Transcribe the full listing without changing a word, and omit its pictures.
== Segment start ==
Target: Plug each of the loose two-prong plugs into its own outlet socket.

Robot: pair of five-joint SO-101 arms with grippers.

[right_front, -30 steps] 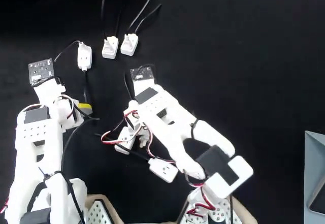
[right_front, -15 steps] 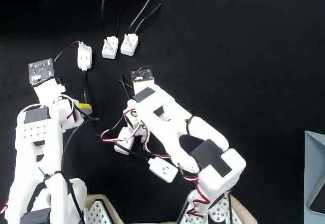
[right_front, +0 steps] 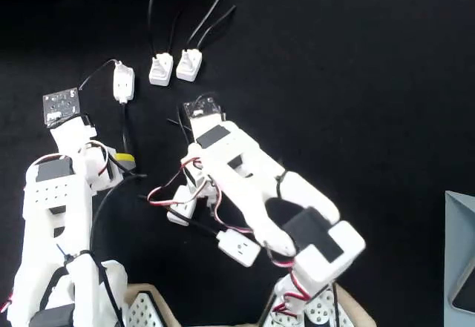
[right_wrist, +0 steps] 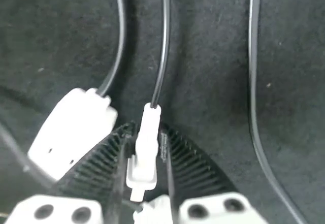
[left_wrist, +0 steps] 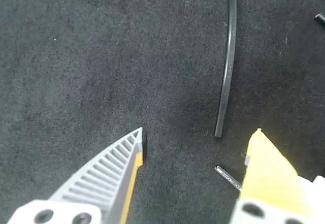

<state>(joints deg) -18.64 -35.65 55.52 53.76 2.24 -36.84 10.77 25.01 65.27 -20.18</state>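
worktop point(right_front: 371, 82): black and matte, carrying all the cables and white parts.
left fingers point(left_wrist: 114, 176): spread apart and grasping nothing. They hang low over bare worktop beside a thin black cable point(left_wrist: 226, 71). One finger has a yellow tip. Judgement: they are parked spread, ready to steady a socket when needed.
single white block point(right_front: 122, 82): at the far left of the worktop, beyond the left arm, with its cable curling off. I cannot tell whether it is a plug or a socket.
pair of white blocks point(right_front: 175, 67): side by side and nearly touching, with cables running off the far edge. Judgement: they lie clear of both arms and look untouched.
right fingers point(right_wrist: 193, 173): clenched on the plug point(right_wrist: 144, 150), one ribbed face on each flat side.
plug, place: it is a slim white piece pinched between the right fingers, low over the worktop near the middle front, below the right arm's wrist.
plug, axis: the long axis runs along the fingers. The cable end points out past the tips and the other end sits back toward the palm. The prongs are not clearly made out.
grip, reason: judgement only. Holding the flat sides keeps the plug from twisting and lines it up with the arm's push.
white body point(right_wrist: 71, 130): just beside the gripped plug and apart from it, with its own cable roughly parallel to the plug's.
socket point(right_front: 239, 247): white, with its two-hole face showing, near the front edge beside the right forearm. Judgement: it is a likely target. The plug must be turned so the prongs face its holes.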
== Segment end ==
▶ RESULT:
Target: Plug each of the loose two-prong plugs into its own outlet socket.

Robot: pair of five-joint SO-101 arms with grippers.

[right_front, -30 steps] 
[right_front, -15 steps] 
[right_front, +0 steps] 
[right_wrist, +0 steps] 
[left_wrist, +0 steps] 

<state>(joints deg) -18.64 -35.65 55.52 53.76 2.24 -36.84 10.77 25.01 65.27 -20.18</state>
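worktop point(right_front: 371, 82): black and matte, carrying all the cables and white parts.
left fingers point(left_wrist: 114, 176): spread apart and grasping nothing. They hang low over bare worktop beside a thin black cable point(left_wrist: 226, 71). One finger has a yellow tip. Judgement: they are parked spread, ready to steady a socket when needed.
single white block point(right_front: 122, 82): at the far left of the worktop, beyond the left arm, with its cable curling off. I cannot tell whether it is a plug or a socket.
pair of white blocks point(right_front: 175, 67): side by side and nearly touching, with cables running off the far edge. Judgement: they lie clear of both arms and look untouched.
right fingers point(right_wrist: 193, 173): clenched on the plug point(right_wrist: 144, 150), one ribbed face on each flat side.
plug, place: it is a slim white piece pinched between the right fingers, low over the worktop near the middle front, below the right arm's wrist.
plug, axis: the long axis runs along the fingers. The cable end points out past the tips and the other end sits back toward the palm. The prongs are not clearly made out.
grip, reason: judgement only. Holding the flat sides keeps the plug from twisting and lines it up with the arm's push.
white body point(right_wrist: 71, 130): just beside the gripped plug and apart from it, with its own cable roughly parallel to the plug's.
socket point(right_front: 239, 247): white, with its two-hole face showing, near the front edge beside the right forearm. Judgement: it is a likely target. The plug must be turned so the prongs face its holes.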

The requested output has been produced.